--- START ---

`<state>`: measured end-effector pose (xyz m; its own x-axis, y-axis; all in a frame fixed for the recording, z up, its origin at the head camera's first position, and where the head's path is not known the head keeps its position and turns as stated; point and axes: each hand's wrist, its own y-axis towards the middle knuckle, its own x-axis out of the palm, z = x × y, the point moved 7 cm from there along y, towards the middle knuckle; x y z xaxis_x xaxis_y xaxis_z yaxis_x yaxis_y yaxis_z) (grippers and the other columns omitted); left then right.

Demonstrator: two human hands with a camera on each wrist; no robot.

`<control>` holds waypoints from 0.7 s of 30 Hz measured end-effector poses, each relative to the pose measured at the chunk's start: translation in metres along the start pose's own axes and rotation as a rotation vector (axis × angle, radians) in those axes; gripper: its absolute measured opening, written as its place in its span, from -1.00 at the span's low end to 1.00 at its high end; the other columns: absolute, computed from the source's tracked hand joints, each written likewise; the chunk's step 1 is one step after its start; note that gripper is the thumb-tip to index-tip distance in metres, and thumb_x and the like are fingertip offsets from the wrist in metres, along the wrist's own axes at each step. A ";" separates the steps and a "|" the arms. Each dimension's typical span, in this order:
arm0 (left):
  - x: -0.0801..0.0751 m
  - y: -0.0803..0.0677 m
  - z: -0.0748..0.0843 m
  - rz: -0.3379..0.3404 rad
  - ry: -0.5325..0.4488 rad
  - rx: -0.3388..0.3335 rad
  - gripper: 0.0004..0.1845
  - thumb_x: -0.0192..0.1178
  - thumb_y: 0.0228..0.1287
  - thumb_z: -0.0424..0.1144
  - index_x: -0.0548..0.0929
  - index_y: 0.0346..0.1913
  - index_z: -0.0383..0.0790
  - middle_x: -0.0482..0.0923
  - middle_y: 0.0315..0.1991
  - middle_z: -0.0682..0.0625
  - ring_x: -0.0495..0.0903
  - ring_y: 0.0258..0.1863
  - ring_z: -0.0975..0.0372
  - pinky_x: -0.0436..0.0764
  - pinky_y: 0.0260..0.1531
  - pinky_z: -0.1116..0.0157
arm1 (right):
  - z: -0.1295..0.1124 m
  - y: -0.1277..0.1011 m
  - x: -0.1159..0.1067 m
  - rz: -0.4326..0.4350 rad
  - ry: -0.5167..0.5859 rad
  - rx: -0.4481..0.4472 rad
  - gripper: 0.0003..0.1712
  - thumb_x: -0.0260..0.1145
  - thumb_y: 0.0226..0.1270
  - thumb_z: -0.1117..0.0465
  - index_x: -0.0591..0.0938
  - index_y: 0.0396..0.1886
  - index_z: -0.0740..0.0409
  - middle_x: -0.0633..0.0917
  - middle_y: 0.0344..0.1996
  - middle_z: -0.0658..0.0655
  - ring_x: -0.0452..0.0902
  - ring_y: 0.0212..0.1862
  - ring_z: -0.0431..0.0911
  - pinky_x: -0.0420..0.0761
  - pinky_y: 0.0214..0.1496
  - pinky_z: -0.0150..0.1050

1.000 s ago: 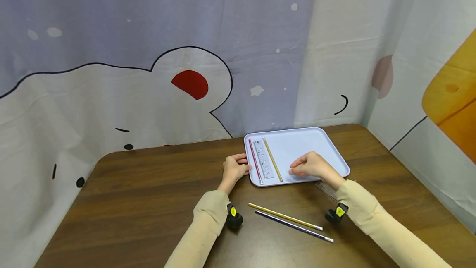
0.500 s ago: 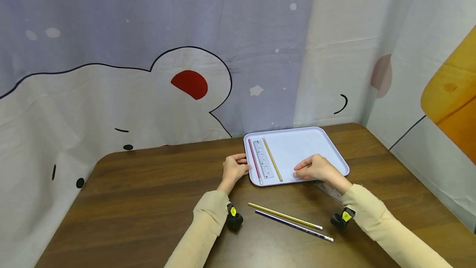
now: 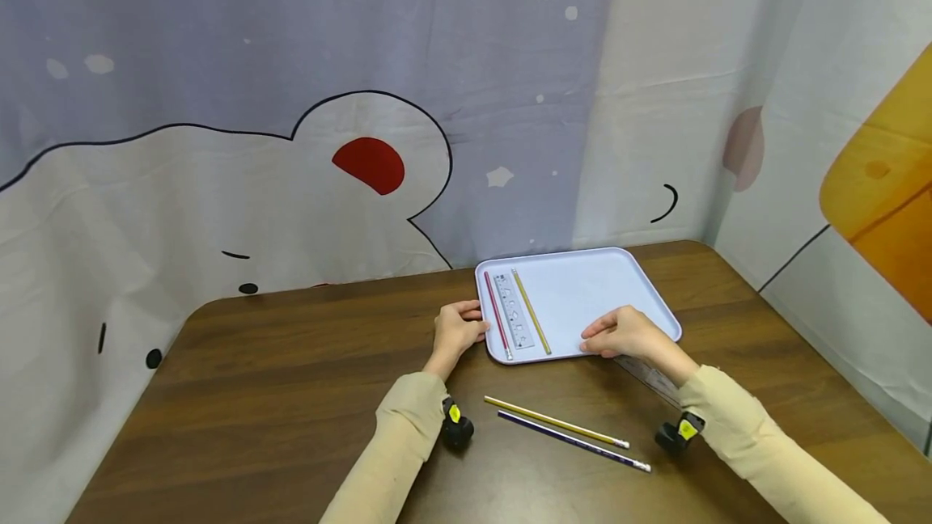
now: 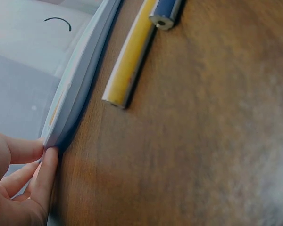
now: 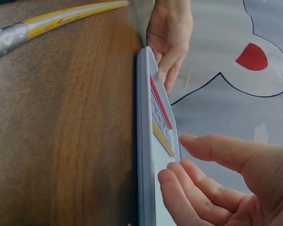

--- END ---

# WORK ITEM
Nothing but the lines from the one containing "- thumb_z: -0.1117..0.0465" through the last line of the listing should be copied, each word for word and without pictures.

# EXERCISE SOLUTION
  - thumb_z: -0.1117..0.0465
  - index_x: -0.0591..0.0938
  - index_y: 0.0396..0.1886
  - index_z: -0.0740..0.0409
  - middle_x: -0.0633..0.0917
  - middle_y: 0.0344..0.1996
  - middle_z: -0.0658..0.0655
  - ring_x: -0.0452..0.0902
  - ring_y: 0.0212..0.1862
  - ring_z: -0.0431..0.0911
  - pinky_x: -0.0420..0.0761
  - pinky_y: 0.0214..0.1496
  - pinky_z: -0.0150..0.1050

1.000 s ago: 
0.500 s ago: 
now: 
now: 
now: 

Nothing else belongs in this output.